Antebellum               7 puntos

EE.UU., 2020.

Dirección y guion: Gerard Bush y Christopher Renz.

Duración: 105 minutos.

Intérpretes: Janelle Monáe, Kiersey Clemons, Jena Malone, Jack Huston, Eric Lange, Gabourey Sidibe y Robert Aramayo.

Estreno: disponible en Flow.

Desde su estreno en VOD en los Estados Unidos a mediados de septiembre, Antebellum viene dividiendo aguas entre quienes ven en ella un producto diseñado hasta en su último plano para la provocación, y aquellos que priorizan la potencia de un relato sobre la violencia racial realizado mediante una original mixtura de géneros y tópicos. Géneros y tópicos que van del drama esclavista de qualité al suspenso espacio-temporal, del alegato antisegregacionista a un llamado al empoderamiento femenino. Como suele ocurrir ante las polarizaciones extremas, ambos bandos tienen parte de razón: así como es indudable que los directores Gerard Bush y Christopher Renz tiran toda la carne al asador para cachetear al espectador, también es cierto que lo hacen corriéndose de los lugares comunes del cine habitualmente lánguido y lastimero que indaga de manera directa, sin eufemismo alguno, en las problemáticas que la sociedad estadounidense lleva en su ADN desde los tiempos de los Padres Fundadores, aquellos que referenciaban sus homónimos en El cuento de la criada.

La adaptación de la novela de Margaret Atwood opera como faro para Bush y Renz, puesto que las penurias que sufre Eden (Janelle Monáe) en la plantación algodonera no son muy distintas a las que padecía el personaje de Elisabeth Moss en la serie. Lo que difiere es el tono. Cruza entre la estilización de la oscarizada 12 años de esclavitud y la modernidad conceptual multigénero de ¡Huye!, Antebellum no es una película inteligente pero sí ingeniosa y, sobre todo, lo suficientemente segura de sí misma para llevar a fondo sus ideas aun cuando sean ridículas, como por ejemplo ese desenlace operístico cuyo llamamiento a la acción hace que La hora de los hornos parezca un poroto. Pero antes de esa parte final hay un recorrido plagado de sorpresas, revelaciones y volantazos de guion. Tantas sorpresas propone, que es casi imposible hablar de ellas sin caer en los pantanosos terrenos de spoiler.

Pasan apenas segundos para que quede claro que Bush y Renz, sean o no vendedores de humo, manejan con notable solvencia la puesta en escena y los movimientos de cámara diagramados hasta el último centímetro. Al igual que Ari Aster (El legado del diablo, Midsommar) o Robert Eggers (La bruja, El faro), la pareja hace de la planificación formal una huella de estilo y, por lo tanto, coquetea con el peligro de todo intento de virtuosismo: el estilo por el estilo mismo, la voluntad absoluta de que se note la presencia de un “autor” detrás de la cámara. No por nada la película se inicia con un plano secuencia de apertura que durante cinco minutos recorre las instalaciones de una plantación algodonera manejada por el bando confederado durante la Guerra Civil, desde el casco de estancia donde viven los terratenientes blancos hasta las barracas y las cocinas, para culminar en un campo abierto donde decenas de negros trabajan bajo el sol. 

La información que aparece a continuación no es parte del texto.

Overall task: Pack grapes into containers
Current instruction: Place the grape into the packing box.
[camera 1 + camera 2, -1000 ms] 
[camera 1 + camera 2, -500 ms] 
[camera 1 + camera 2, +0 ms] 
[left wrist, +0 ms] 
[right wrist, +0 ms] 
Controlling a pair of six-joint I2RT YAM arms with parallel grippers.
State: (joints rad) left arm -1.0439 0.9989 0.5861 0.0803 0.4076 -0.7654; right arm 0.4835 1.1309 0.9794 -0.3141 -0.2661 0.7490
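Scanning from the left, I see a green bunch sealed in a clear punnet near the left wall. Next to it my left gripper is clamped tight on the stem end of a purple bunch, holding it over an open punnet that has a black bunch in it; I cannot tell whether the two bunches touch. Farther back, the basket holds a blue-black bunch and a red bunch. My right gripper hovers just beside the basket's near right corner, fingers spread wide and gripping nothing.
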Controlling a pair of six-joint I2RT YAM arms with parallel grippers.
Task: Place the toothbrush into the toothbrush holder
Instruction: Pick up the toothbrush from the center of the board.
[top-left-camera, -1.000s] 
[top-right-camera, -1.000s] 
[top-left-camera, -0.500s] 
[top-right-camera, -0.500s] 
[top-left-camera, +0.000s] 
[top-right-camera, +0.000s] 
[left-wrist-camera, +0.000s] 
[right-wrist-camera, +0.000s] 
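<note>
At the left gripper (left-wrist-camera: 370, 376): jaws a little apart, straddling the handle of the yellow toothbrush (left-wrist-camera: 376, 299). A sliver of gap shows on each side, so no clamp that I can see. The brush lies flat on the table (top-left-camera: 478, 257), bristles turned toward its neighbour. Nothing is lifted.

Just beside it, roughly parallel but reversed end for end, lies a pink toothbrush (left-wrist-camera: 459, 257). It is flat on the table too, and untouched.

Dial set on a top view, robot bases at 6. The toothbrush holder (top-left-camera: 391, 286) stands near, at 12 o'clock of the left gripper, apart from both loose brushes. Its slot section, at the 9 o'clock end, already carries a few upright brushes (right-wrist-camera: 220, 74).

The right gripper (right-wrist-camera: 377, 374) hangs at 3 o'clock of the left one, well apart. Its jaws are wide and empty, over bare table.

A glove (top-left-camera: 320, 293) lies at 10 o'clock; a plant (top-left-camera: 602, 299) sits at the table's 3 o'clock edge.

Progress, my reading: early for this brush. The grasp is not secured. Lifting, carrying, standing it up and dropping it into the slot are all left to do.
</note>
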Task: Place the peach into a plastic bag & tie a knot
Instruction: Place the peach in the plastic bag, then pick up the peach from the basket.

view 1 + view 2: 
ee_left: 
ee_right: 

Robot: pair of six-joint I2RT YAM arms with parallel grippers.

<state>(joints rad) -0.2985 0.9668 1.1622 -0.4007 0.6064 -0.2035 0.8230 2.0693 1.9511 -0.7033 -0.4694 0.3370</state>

La escena culmina con un intento fallido de escape filmado de frente y en cámara lenta, mostrando que la dupla no se anda con sutilezas a la hora de mostrar el sadismo y la violencia del esclavismo en esta “planta de rehabilitación”, según la define el comandante a cargo. Entre todas las esclavas sobresale Eden, que al principio no se sabe por qué se niega a decir su nuevo nombre, el que tiene desde que está allí. Pero sobre el primer tercio ocurre el milagro, y Eden ya no es Eden sino una muy reputada socióloga que, en pleno 2020, ocupa un coqueto departamento junto a su marido y su hija. ¿Acaso aquella frase de los créditos iniciales (“El pasado nunca muere, ni siquiera es pasado”) implica que se trata de espejar ambas temporalidades? No necesariamente, pero algo de eso hay. Conviene no adelantar mucho más sobre lo que vendrá, pero sí que de allí en más los directores ingresan en terrenos imprevisibles donde lo alegórico se vuelve material y palpable. Antebellum, entonces, como película-molotov que llega en plena pandemia para echar aún más combustible a las tensiones sociales que, esté quien esté en la Casa Blanca, no parecen tener resolución a la vista.